CONTRATAPA
Elogio de la cola
› Por Leonardo Moledo
El otro día tuve que pagar un impuesto municipal. Al dorso de la boleta decía que era posible pagar por internet, pero como en lo más íntimo de mi ser yo no creo en internet y pienso que hay algún ha-cker alerta para apropiarse del número de mi tarjeta de crédito, decidí hacerlo personalmente. Por supuesto, había sólo tres bancos en toda la ciudad donde se podía pagar. Resultado: cuatro horas de cola.
Pero fueron cuatro horas fructíferas, ya que me permitieron sacar profundas conclusiones sobre esa inasible entelequia que se ha dado en llamar “nuestro ser nacional”.
Y es que a los argentinos nos gusta hacer cola, de eso nadie puede dudar. Puede parecer sorprendente, porque llegué a esa conclusión en el mismo momento en que acordaba con una madre que estaba delante mío con tres chicos que “las colas son la maldición de la sociedad”. Pero pronto se verá que todo tiene su lógica.

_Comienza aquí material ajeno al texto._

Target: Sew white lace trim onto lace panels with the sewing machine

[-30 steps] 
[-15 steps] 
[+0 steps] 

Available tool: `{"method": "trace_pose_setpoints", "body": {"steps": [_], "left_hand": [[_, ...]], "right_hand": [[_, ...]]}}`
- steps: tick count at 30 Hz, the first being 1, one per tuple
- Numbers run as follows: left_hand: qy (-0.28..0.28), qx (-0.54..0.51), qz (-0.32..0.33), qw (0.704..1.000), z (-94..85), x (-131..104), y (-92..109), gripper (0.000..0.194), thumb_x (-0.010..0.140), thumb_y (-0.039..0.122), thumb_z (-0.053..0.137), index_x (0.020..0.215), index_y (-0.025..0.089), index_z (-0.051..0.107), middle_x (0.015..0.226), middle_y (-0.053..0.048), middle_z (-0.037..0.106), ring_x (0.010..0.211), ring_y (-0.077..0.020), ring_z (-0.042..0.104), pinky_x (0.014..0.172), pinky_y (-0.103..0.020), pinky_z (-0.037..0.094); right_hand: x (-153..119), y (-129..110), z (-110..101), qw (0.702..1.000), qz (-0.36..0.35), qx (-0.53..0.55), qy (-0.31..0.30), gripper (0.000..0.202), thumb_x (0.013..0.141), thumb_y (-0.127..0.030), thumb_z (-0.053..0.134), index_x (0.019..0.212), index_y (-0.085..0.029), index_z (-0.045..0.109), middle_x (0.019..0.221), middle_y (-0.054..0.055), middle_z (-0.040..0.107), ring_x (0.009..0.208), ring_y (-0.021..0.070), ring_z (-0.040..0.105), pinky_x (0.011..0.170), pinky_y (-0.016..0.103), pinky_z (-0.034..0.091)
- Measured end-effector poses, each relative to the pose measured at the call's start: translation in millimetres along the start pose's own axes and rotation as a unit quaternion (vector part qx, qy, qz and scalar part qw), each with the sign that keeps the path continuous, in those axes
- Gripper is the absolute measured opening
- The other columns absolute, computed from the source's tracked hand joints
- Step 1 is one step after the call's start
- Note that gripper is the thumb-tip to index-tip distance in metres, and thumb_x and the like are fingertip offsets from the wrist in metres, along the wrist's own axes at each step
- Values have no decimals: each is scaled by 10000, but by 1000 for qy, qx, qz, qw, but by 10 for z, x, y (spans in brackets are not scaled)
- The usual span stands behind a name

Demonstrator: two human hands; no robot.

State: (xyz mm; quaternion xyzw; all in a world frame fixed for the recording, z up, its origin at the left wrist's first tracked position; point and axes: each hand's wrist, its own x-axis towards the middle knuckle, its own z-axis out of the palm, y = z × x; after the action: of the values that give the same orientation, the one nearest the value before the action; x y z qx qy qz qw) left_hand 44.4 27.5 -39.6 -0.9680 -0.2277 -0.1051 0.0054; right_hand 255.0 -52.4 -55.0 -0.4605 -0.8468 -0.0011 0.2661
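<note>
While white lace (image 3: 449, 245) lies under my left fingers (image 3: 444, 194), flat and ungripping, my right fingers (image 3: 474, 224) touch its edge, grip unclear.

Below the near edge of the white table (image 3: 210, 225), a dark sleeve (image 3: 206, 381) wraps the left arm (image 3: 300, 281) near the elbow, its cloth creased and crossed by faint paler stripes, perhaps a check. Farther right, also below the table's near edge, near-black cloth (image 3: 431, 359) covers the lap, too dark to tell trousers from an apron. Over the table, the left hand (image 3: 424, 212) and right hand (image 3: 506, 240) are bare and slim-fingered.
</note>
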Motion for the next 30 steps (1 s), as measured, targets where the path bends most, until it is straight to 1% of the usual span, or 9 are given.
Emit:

En primer lugar, la cola puede tomarse como índice de civilización: nada del tumulto, del triunfo del más fuerte para llegar a la ventanilla y la selección natural que en algunos millares de años nos llevaría a ser un pueblo fuerte y más allá de toda cola. Por otro lado, nos distancia del superdesarrollo europeo o norteamericano, donde todo se hace fríamente y por correo o internet. En tercer lugar, es un recurso gubernamental eficiente para que la gente acepte pagar sus impuestos.
Lo cual podría suponerse una conspiración diabólica, pero no es así. Los pueblos superdesarrollados pagan sus impuestos y protestan por ellos. Los pueblos supersubdesarrollados no protestan, pero tampoco los pagan. Nosotros, en cambio, pagamos algunos y evadimos otros, pero no protestamos contra los impuestos, protestamos contra la cola que hay que hacer para pagarlos. Si se encontrara un método para pagarlos sin hacer cola, estaríamos al borde del caos y/o el estallido social. Pero no es así: el odio se concentra en la cola, y todos se olvidan de los impuestos. Llegar a la ventanilla y pagarlos es un alivio tal que el pago se hace con alegría y se sale del banco con una especie de felicidad del deber cumplido y la cola superada, todo lo cual es una virtud que debería figurar entre nuestras más altas virtudes, que no son tantas como para andar desperdiciándolas.
Por otro lado, la cola es, obviamente, el único lugar donde se puede protestar contra la cola y contra el mundo en general. Juega, en cierto sentido, un papel similar al del ágora ateniense, o al Hyde Park de Londres.
Y la cola es un marco ideal, sin duda. Si por arte de magia desapareciera: ¿qué podría sustituir esas largas tertulias donde uno puede despacharse a gusto sobre los problemas de actualidad? Nada, absolutamente nada. El pueblo sólo delibera por medio de sus representantes, el mercado es demasiado desorganizado, la peluquería es muy ruidosa, los subtes atestados producen desorganización y asfixia. No hay nada como la cola, en la que uno protesta con sus vecinos de atrás o de adelante en perfecto orden, armonía y acuerdo.
Porque el acuerdo es unánime: todo el mundo odia la cola. Pero todo el mundo comprende también su necesidad. Por eso, cuando hay dos o tres ventanillas y se corre el peligro de que la cola desaparezca, la gente, ordenadamente, se alinea en una larga fila detrás de una sola de ellas, elegida al azar, y desprecia olímpicamente a las otras dos. Quienes están cincuenta o cien metros atrás, ni se enteran de que hay más de una ventanilla, se resignan a su destino y empiezan a protestar contra la cola, arguyendo que “nada costaría poner tres ventanillas en lugar de una”. Y se ponen a disfrutar de esas horas de ocio, ya que en cualquier trabajo, los dueños, jefes o quien corresponda, comprenden el problema de la cola, y ese tiempo se justifica sin dificultad alguna. Yo, por mi parte, cada vez que veo delante mío la perspectiva de una cola, me llevo un grueso libro para aumentar mi cultura general. Pero ocurre que, apenas llego, la pasión de la cola se apodera de mí tan frenéticamente que abandono a Tolstoi, Martín Fierro o el último best-seller y me pongo a protestar, discutir y proponer medidas que eliminen la peste de las colas.
Las colas cumplen en nuestro país una función irreemplazable, imprescindible. Que a nadie se le ocurra tratar de sustituirlas, con algún método neoliberal, imponiendo el pago por internet u otras pestes del avance tecnológico.
Eso sí. Habría que tratar de institucionalizarlas y tal vez hacerlas más cómodas, poniendo sillas, por ejemplo. Aunque no demasiado, porque en ese caso la cola perdería su encanto y se convertiría en una molestia insoportable.